**About this task**. Every line below is to be copied exactly, with the pictures left out.
═══ Supplied data ═══
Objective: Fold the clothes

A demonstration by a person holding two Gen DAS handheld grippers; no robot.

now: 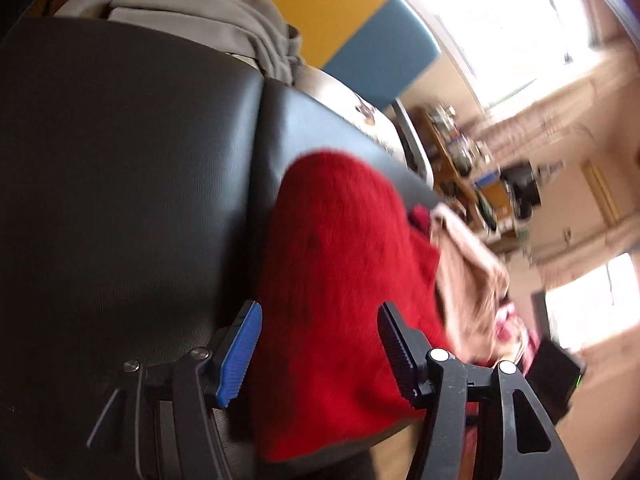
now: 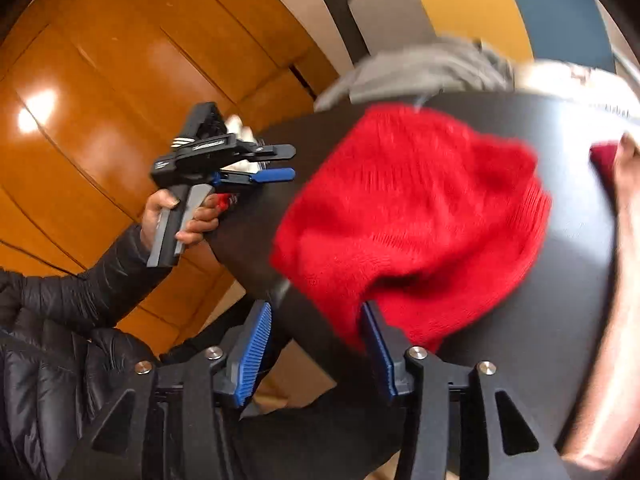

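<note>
A red knitted garment [image 1: 340, 264] lies bunched on a black padded table [image 1: 120, 160]; in the right wrist view the red garment [image 2: 412, 216] sits mid-table. My left gripper [image 1: 320, 356] is open, its blue-padded fingers [image 1: 238, 360] apart just above the garment's near edge. It also shows in the right wrist view [image 2: 276, 164], held over the table's left edge, fingers apart and empty. My right gripper [image 2: 316, 356] is open at the garment's near edge, with the right finger [image 2: 378, 354] touching the knit.
A grey garment [image 1: 208, 20] is heaped at the table's far end, seen also in the right wrist view [image 2: 424, 72]. A beige cloth [image 1: 468, 272] and a dark red piece [image 2: 604, 158] lie beyond the red one. Wooden floor [image 2: 100, 100] lies left of the table.
</note>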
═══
**Response box**.
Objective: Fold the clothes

A demonstration by a person holding two Gen DAS handheld grippers; no robot.

now: 
now: 

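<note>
A red knitted garment [image 1: 340, 264] lies bunched on a black padded table [image 1: 120, 160]; in the right wrist view the red garment [image 2: 412, 216] sits mid-table. My left gripper [image 1: 320, 356] is open, its blue-padded fingers [image 1: 238, 360] apart just above the garment's near edge. It also shows in the right wrist view [image 2: 276, 164], held over the table's left edge, fingers apart and empty. My right gripper [image 2: 316, 356] is open at the garment's near edge, with the right finger [image 2: 378, 354] touching the knit.
A grey garment [image 1: 208, 20] is heaped at the table's far end, seen also in the right wrist view [image 2: 424, 72]. A beige cloth [image 1: 468, 272] and a dark red piece [image 2: 604, 158] lie beyond the red one. Wooden floor [image 2: 100, 100] lies left of the table.
</note>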

Nothing more belongs to this exercise.